A dichotomous scoring model for human hyperparathyroid patients accurately predicts single-gland primary hyperparathyroidism if ≥3 of the following 5 findings are present: (1) preoperative total serum calcium concentration ≥12 mg/dL; (2) PTH ≥ twice the upper limit of normal; (3) sestamibi scan detects a single enlarged parathyroid gland; (4) sonography detects a single enlarged parathyroid gland; and (5) scintigraphy and sonography results are concordant (identify the same single gland as enlarged). Although this model is not validated in horses, this case met all criteria and a single-gland primary hyperparathyroidism was considered highly likely.

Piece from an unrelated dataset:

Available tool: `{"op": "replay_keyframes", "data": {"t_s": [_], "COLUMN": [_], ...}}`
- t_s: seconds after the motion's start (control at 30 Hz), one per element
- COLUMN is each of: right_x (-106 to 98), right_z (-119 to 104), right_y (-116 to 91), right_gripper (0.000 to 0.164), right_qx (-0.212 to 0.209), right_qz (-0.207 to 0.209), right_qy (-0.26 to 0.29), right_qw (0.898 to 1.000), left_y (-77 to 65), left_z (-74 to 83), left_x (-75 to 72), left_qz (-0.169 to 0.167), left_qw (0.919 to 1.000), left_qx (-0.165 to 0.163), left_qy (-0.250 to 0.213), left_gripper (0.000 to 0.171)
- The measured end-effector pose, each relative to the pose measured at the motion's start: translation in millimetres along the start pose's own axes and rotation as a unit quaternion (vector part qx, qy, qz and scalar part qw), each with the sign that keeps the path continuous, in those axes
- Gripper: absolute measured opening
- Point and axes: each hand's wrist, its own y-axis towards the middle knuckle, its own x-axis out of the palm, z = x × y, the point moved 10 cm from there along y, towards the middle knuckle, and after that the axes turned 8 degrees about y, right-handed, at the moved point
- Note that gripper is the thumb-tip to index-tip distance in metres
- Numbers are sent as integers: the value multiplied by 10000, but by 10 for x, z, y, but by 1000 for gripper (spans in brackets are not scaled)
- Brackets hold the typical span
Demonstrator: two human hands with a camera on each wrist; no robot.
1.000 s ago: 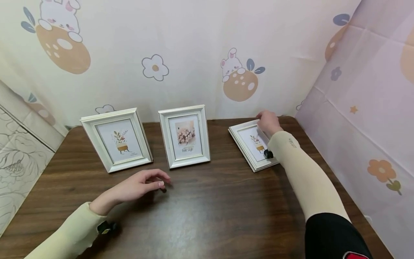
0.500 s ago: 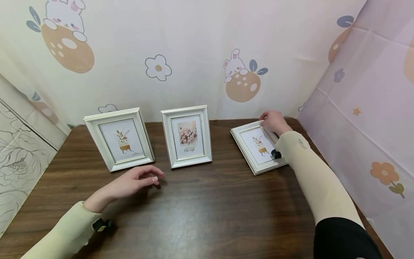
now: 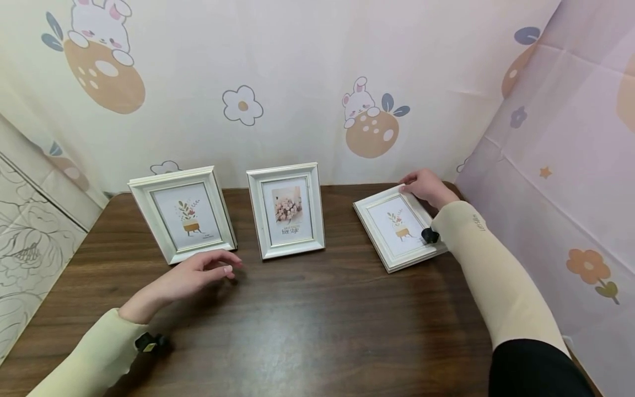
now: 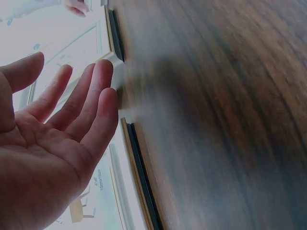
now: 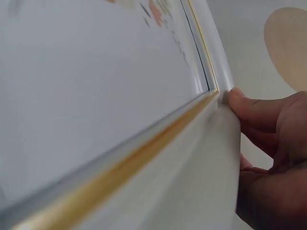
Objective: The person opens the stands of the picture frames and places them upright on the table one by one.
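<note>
In the head view, my right hand [image 3: 429, 187] holds the top right corner of a white picture frame [image 3: 367, 218] at the right of the table. This frame leans far back and shows a potted plant print. The right wrist view has the thumb [image 5: 254, 108] on the frame's front edge, with fingers behind the corner. My left hand [image 3: 190, 275] hovers above the table with loosely bent fingers and holds nothing. Near it stand two more white frames: the left picture frame [image 3: 173, 252] with a plant print, and the middle picture frame [image 3: 292, 251] with a flower photo.
The dark wooden table [image 3: 307, 331] meets a patterned cloth backdrop [image 3: 288, 127] at its back edge. Another patterned cloth [image 3: 560, 193] hangs along the right side. Small wrist cameras sit on both sleeves.
The right picture frame's near edge has come slightly towards me, with my right hand still at its top corner. My left hand has drawn back to the left.
</note>
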Motion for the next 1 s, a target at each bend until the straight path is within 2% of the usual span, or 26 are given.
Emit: {"op": "replay_keyframes", "data": {"t_s": [0.2, 0.33, 0.6, 0.7, 0.87, 1.0], "right_x": [21, 12, -45, -53, -70, -99], "right_z": [-49, -75, -115, -117, -122, -120], "right_y": [-66, -105, -148, -164, -203, -255], "right_gripper": [31, 28, 33, 33, 34, 37], "right_qx": [-96, -106, -205, -193, -209, -259], "right_qz": [-248, -283, -238, -206, -182, -192], "right_qy": [162, 70, 61, 177, 371, 404], "right_qw": [9995, 9995, 9995, 9994, 9989, 9987], "left_y": [-10, -21, -33, -46, -86, -110], "left_z": [-44, -38, -51, -43, 10, 15], "left_x": [-17, -26, -43, -78, -216, -318], "left_qz": [-17, -22, 38, 212, 736, 1069], "left_qw": [10000, 9999, 9999, 9997, 9971, 9939], "left_qx": [-74, -103, -93, -32, 179, 207], "left_qy": [-59, -79, -87, -103, -76, -173], "left_gripper": [27, 28, 29, 28, 23, 21]}}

This is the first description of a functional parathyroid adenoma in an equid that had minimal Chromogranin A (CgA) reactivity and negative PTH on immunohistochemical staining. Given the clear clinical evidence that the mass removed was the source of the excessive PTH, and the histopathologic appearance consistent with neuroendocrine tissue, the diagnosis of a parathyroid adenoma was made despite the lack of PTH reactivity on immunohistochemistry. Although parathyroid adenomas in dogs that have been stained for PTH have been highly positive with either diffuse cytoplasmic or perinuclear staining, in people, some parathyroid adenomas do not stain for PTH.[11, 12] This is attributed to such a high rate of release of the hormone that an insufficient amount is stored in the cells to take up stain. Alternatively, because normal equine parathyroid tissue was not available as a positive control, the lack of staining could have been a failure of the testing method. CgA can undergo atypical processing in neoplastic tissue, which is thought to account for the lack of staining in certain neuroendocrine neoplasms. A single study in dogs showed that only 3 of 7 parathyroid adenomas were positive for CgA.